On 6/2/23 20:59, Mike Pattrick wrote:
> The netdev receiving packets is supposed to provide the flags
> indicating if the L4 checksum was verified and it is OK or BAD,
> otherwise the stack will check when appropriate by software.
>
> If the packet comes with good checksum, then postpone the
> checksum calculation to the egress device if needed.
>
> When encapsulate a packet with that flag, set the checksum
> of the inner L4 header since that is not yet supported.
>
> Calculate the L4 checksum when the packet is going to be sent
> over a device that doesn't support the feature.
>
> Linux tap devices allows enabling L3 and L4 offload, so this
> patch enables the feature. However, Linux socket interface
> remains disabled because the API doesn't allow enabling
> those two features without enabling TSO too.
>
> Signed-off-by: Flavio Leitner <[email protected]>
> Co-authored-by: Flavio Leitner <[email protected]>
> Signed-off-by: Mike Pattrick <[email protected]>
> ---
> Since v9:
> - Extended miniflow_extract changes into avx512 code
> - Formatting changes
> - Note that we cannot currently enable checksum offloading in
> CONFIGURE_VETH_OFFLOADS for check-system-userspace as
> netdev-linux.c currently only parses the vnet header if TSO
> is enabled.
> Since v10:
> - No change
> Since v11:
> - Added AVX512 IPv6 checksum offload support.

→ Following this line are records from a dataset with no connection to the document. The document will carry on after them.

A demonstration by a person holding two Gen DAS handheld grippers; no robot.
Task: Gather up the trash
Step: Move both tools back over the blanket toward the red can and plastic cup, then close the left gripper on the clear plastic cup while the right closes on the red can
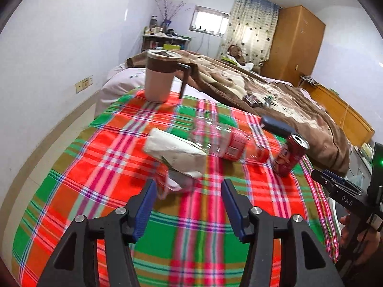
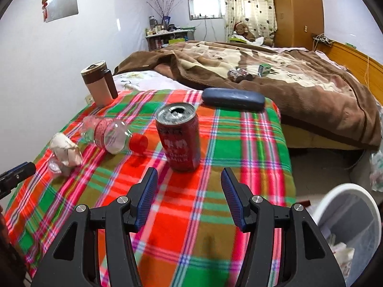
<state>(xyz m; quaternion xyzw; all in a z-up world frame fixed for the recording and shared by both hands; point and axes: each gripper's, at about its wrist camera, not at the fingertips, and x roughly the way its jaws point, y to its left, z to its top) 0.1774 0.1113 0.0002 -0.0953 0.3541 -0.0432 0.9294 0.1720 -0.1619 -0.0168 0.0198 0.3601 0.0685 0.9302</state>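
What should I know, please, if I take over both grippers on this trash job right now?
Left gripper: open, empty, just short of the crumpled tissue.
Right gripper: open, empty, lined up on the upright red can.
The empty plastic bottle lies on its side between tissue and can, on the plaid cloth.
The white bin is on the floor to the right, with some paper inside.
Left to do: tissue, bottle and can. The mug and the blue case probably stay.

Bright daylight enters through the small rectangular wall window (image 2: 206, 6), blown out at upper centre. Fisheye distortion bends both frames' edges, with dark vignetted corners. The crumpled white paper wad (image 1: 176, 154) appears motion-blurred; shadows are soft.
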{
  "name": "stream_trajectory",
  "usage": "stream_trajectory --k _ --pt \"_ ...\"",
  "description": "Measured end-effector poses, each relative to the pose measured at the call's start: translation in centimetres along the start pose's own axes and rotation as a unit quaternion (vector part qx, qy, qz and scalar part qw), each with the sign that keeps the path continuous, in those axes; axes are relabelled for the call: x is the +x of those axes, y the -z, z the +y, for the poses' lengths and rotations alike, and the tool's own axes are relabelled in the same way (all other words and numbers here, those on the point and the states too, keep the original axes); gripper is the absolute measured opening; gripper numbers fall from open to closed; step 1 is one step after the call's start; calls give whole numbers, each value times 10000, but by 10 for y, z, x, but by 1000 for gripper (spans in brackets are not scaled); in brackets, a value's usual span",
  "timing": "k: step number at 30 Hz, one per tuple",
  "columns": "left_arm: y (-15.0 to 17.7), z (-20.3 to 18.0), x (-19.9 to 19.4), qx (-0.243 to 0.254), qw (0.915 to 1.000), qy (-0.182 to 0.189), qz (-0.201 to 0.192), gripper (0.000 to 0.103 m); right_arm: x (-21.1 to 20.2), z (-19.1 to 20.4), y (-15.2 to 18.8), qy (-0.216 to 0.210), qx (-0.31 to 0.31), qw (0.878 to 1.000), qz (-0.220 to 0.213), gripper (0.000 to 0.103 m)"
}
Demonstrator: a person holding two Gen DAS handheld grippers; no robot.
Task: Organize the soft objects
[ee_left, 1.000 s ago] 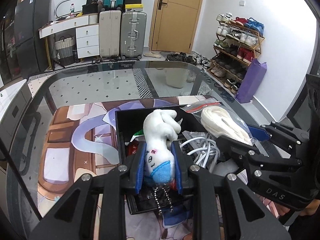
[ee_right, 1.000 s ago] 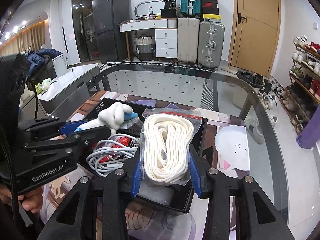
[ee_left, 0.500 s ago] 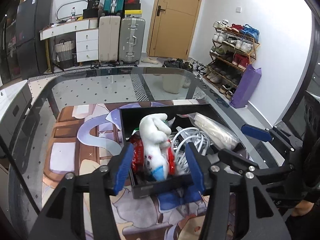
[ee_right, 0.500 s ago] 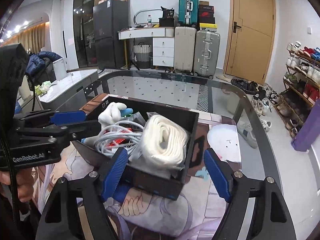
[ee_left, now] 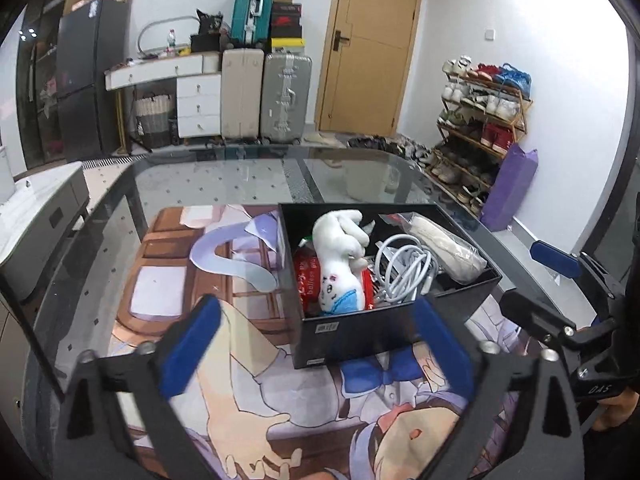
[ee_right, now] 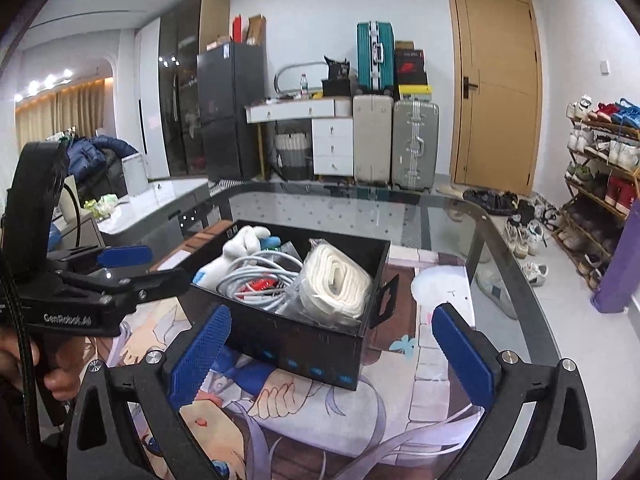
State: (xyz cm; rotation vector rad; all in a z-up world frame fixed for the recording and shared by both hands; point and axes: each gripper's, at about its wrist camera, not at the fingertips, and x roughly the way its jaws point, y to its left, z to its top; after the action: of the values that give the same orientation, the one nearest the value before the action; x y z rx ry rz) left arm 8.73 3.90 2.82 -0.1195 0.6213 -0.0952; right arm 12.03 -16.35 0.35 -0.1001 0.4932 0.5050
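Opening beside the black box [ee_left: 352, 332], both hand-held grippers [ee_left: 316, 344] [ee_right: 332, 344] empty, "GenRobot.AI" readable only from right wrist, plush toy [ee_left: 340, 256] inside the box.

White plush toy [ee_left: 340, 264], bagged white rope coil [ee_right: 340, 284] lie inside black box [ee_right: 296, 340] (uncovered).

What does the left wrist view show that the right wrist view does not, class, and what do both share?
Only the left wrist view shows the plush toy's printed face and blue end lying on a red packet. Only the right wrist view shows the box's side handle, the blue marks on its front wall and the hand gripping the left gripper. Both show the black box, the white cable coil, the bagged white rope and jaws opening with nothing between them.
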Motion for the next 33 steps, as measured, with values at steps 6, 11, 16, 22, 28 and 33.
stream_trajectory --k 6,11,16,22,28,33 --pt "1 3 1 80 9997 -124 -186 103 -3 -3 1 75 14 9997 -237 102" --pt "1 5 2 8 9993 -138 -355 103 0 -5 -6 35 132 9990 -424 102" --pt "1 2 0 41 9983 -260 -516 103 2 4 -3 8 -70 9987 -514 102" --pt "2 1 4 74 9967 -391 -701 103 4 12 1 -65 -203 9983 -540 102" --pt "9 4 10 60 9962 -488 -713 103 4 10 1 -88 -163 9982 -571 102" --pt "10 1 11 122 9960 -585 -666 103 4 11 1 -16 -196 9981 -584 102"
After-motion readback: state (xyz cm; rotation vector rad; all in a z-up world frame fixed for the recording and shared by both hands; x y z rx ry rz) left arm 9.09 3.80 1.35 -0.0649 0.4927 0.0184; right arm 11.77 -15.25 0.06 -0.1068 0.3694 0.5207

> - Improved error messages and logging.
> Since v12:
> - Added missing mutex annotations
> Since v13:
> - Added TUNGETFEATURES check in netdev-linux
> ---
> lib/conntrack.c | 15 +-
> lib/dp-packet.c | 25 +++
> lib/dp-packet.h | 78 +++++++++-
> lib/dpif-netdev-extract-avx512.c | 62 +++++++-
> lib/flow.c | 23 +++
> lib/netdev-dpdk.c | 176 ++++++++++++++-------
> lib/netdev-linux.c | 253 ++++++++++++++++++++++---------
> lib/netdev-native-tnl.c | 32 +---
> lib/netdev.c | 46 ++----
> lib/odp-execute-avx512.c | 88 +++++++----
> lib/packets.c | 175 ++++++++++++++++-----
> lib/packets.h | 3 +
> 12 files changed, 707 insertions(+), 269 deletions(-)
>
<snip>
> @@ -4268,6 +4351,14 @@ destroy_device(int vid)
> dev->up.n_rxq * sizeof *dev->vhost_rxq_enabled);
> netdev_dpdk_txq_map_clear(dev);
>
> + /* Clear offload capabilities before next new_device. */
> + dev->hw_ol_features &= ~NETDEV_TX_IPV4_CKSUM_OFFLOAD;
> + dev->hw_ol_features &= ~NETDEV_TX_TCP_CKSUM_OFFLOAD;
> + dev->hw_ol_features &= ~NETDEV_TX_UDP_CKSUM_OFFLOAD;
> + dev->hw_ol_features &= ~NETDEV_TX_SCTP_CKSUM_OFFLOAD;
> + dev->hw_ol_features &= ~NETDEV_TX_TSO_OFFLOAD;
Can we just set it to zero? To avoid potentially missing some flags.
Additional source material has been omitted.